26 These costs can be reduced by enlarging the sources of the creation processes and by spreading expenditure over a broader number of actors. Thus the territorial advantage and open innovation contribute to absorbing the rise of capital-intensive investments, by modifying cost structure, and ceteris paribus, to improving competitiveness of localized cultural and creative activities. Both phenomena are at the root of an equalization that partly allows creative industries to compensate for the risks they are exposed to using joint progression of internal economies of scale, through productivity gains, and external economies of scale, through market share gains.
The influence of public policies
27 Fourthly, the interactions between open innovation, cultural and creative industries and public policies must be stressed. The territorial dynamics of open innovation indeed often seem to be guided by cooperative models linked to proximity dynamics. But the expectations, assessments and private decisions of situated actors are not the only driving forces of the devising and production processes of cultural and creative goods. State intervention, through centralized and decentralized public policies, or through public-private partnerships, also appears to be a determining leverage effect (Throsby, 2010).
28 Public policies in the cultural field tend to favor the collective appropriation of resources, by contributing to put at the actors’ disposal the necessary basic environment: dedicated infrastructures, accompaniment structures, complementary competence, business resources (including subventions and other financial possibilities) and if necessary, for the creative industries concerned, technological resources through university laboratories or public research institutions (Dang, Duxbury, 2007). These institutional resources make it possible to reduce the risks specific to creative and cultural industries. At the same time, they ensure the conditions favorable to the multiplication of effects of scale and to the endogeneisation of positive external effects.

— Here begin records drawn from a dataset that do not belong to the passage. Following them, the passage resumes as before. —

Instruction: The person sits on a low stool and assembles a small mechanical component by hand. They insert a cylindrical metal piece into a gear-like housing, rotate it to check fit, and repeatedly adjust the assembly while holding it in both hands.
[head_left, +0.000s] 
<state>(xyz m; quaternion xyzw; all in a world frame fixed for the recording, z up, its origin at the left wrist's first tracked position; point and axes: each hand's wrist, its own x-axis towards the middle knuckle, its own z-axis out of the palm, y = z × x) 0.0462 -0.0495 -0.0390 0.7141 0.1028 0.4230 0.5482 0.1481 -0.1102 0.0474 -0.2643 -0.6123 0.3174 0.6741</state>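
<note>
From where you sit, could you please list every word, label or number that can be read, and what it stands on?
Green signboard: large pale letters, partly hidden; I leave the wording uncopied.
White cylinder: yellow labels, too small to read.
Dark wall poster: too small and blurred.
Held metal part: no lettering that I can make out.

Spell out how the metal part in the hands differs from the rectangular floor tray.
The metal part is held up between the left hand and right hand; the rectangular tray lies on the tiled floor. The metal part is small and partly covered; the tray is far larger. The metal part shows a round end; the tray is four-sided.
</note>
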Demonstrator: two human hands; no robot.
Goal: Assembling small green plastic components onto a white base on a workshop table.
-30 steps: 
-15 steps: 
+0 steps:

29 State intervention in creative and cultural industries can be found at different levels: public procurement, investments, accompaniment processes, public-private partnerships, regulations, or sectoral policies. It appears at the same time as a type of economic governance, and also as an important source of stable resources that allow creative industries to cope with the constraints linked to the specific nature of these activities (Garnham, 2005). In particular, the covering of all or part of the sunk costs, the improvement of the conditions of valorizing cultural and creative goods, fiscal policy and financial policies, constitute strong incentives for the situated actors who benefit from those measures, to share and spread innovation within the framework of cooperative models.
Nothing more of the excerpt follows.